When I lived in London, I often wondered why the new year started in the darkest, coldest month. The sky turned black by 4pm, the ground was cold and unyielding, and all God’s creatures were deep in hibernation. On a personal level, I was still processing the changes of the past year while simultaneously scrambling to address all the projects that had been shelved in December. January was always a slog, brightened briefly by New Year’s celebrations, and while the seasonal malaise eased slightly in February, it wasn’t until March that I felt a true sense of renewal.
The pattern has persisted ever since. A few years ago, I began choosing a “word of the year” – a guiding theme to help me focus my energy and goals. But, year after year, that word never crystallised until March. Without fail, every time, clarity arrived in March. Curious, I began to investigate why.
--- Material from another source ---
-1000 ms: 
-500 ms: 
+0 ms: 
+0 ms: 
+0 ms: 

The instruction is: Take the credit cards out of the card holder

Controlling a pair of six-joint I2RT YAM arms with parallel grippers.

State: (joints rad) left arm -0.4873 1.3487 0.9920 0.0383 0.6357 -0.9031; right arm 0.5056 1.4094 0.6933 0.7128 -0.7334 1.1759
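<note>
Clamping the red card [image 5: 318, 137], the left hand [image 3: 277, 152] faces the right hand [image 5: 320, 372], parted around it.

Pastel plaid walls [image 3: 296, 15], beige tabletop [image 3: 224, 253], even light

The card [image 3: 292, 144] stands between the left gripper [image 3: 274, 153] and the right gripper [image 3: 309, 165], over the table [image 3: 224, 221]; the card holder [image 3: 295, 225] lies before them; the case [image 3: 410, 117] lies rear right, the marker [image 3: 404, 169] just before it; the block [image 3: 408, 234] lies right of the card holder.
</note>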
The Gregorian calendar, used since 1582, evolved from the Julian calendar, which was itself an update to the earlier Roman system. The Romans originally had a ten-month calendar that began in March, aligning with the natural renewal of spring. January and February were later added to adjust for the lunar cycle, but it was Julius Caesar who declared January the 1st as the start of the year.
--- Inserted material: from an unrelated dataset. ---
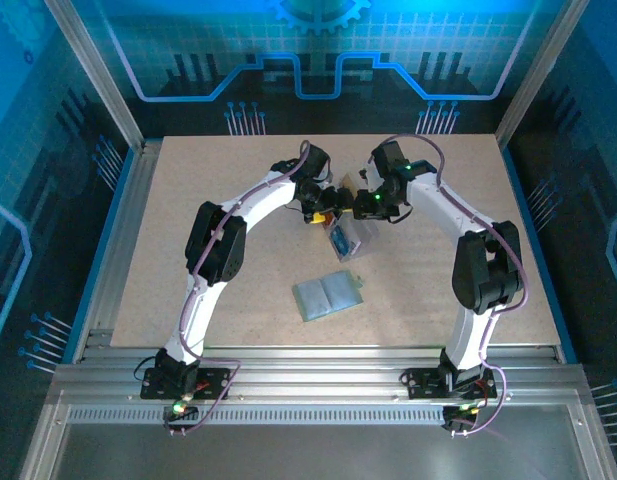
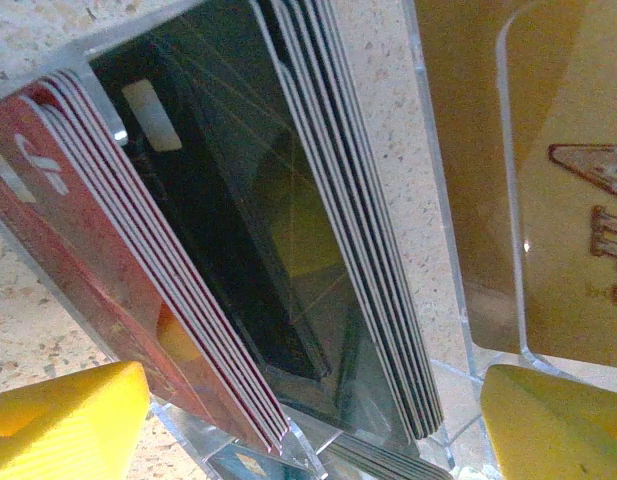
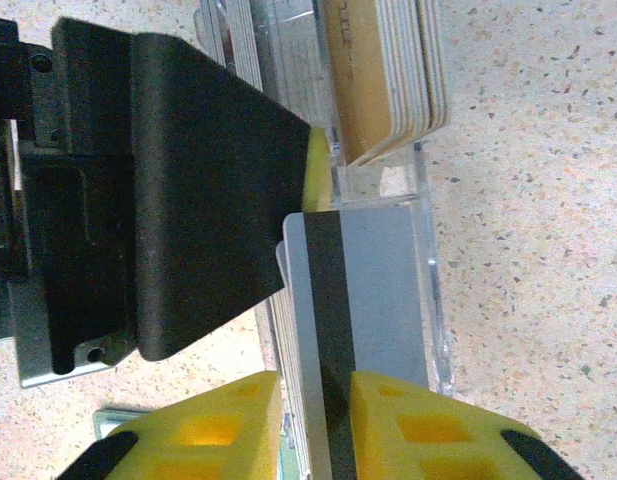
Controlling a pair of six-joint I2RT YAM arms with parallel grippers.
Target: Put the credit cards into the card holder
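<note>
From where I stand, everything gathers round the clear tray [image 1: 354, 238] in the middle of the table [image 1: 188, 220]. On the left of the tray the left gripper [image 2: 310, 428] hangs over it with its yellow fingertips [image 2: 68, 425] spread wide apart, one on either side of the tray and holding nothing. Just on the near side of the tray, towards the arm bases and a shade to the left, the sage-green card holder [image 1: 328, 297] lies flat on the table, clear of both arms. The credit cards [image 1: 340, 240] stand on edge in the tray's compartments. Through the left wrist camera I see a red stack [image 2: 98, 260] leaning on the left, a black stack [image 2: 248, 230] beside it in the next compartment, and a tan-gold card [image 2: 573, 150] beyond a clear divider on the right. On the right of the tray the right gripper [image 3: 315, 428] reaches in from the opposite side. Its yellow pads [image 3: 203, 430] stand close together about a pale grey card [image 3: 383, 290] with a dark stripe, which rises from a stack of pale cards in the tray. I cannot tell whether the pads actually press that card or merely flank it. The black finger of the left gripper shows just across the tray from it.
</note>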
His reasons? First, January was named after Janus, the god of beginnings, transitions, and doorways – a symbolic choice. More tellingly, the first day of January was the day high ranking Roman officials returned to work. It was a bureaucratic decision, not a natural one.
While the symbolism of January fits a calendar reset, it could have – perhaps should have – been reserved for the time of year when the earth itself renews. Across cultures, many traditions mark renewal not in January, but in closer harmony with natural cycles: Annunciation Day is celebrated by Catholics on the 25th of March, to commemorate the conception of Christ; many Pagan traditions celebrated the Spring equinox between March 20 and 23; Eastern European traditions such as the Morana ritual celebrate the end of winter by drowning or burning an effigy of the winter goddess; the New Yam festival is celebrated in early August in Nigeria, Ghana, Ivory Coast, Benin and Togo; ancient Egyptians marked the new year with the Festival of Wepet-Renpet, which coincided with the Nile’s flooding and the rising of star Sirius in mid-July. Yet, nowhere in the ancient world do we find a Nature-driven tradition that declares January the 1st as a time of renewal.
So, if you find yourself struggling with motivation in January, wondering why your energy is low or why those December identified goals suddenly feel distant, consider this: perhaps we are not actually in the new year yet.
Perhaps this is a season of observation and preparation. Instead of forcing ourselves into immediate action, we might use this time to take stock, reflect and ease into the transition, allowing clarity to come at its own pace.
Because, as Emily Dickinson wrote in her poem “Dear March, Come in”, when we work with nature and honour our innate rhythms, the energy we seek will return – just as March arrives, calmly walking through the door and putting down its hat.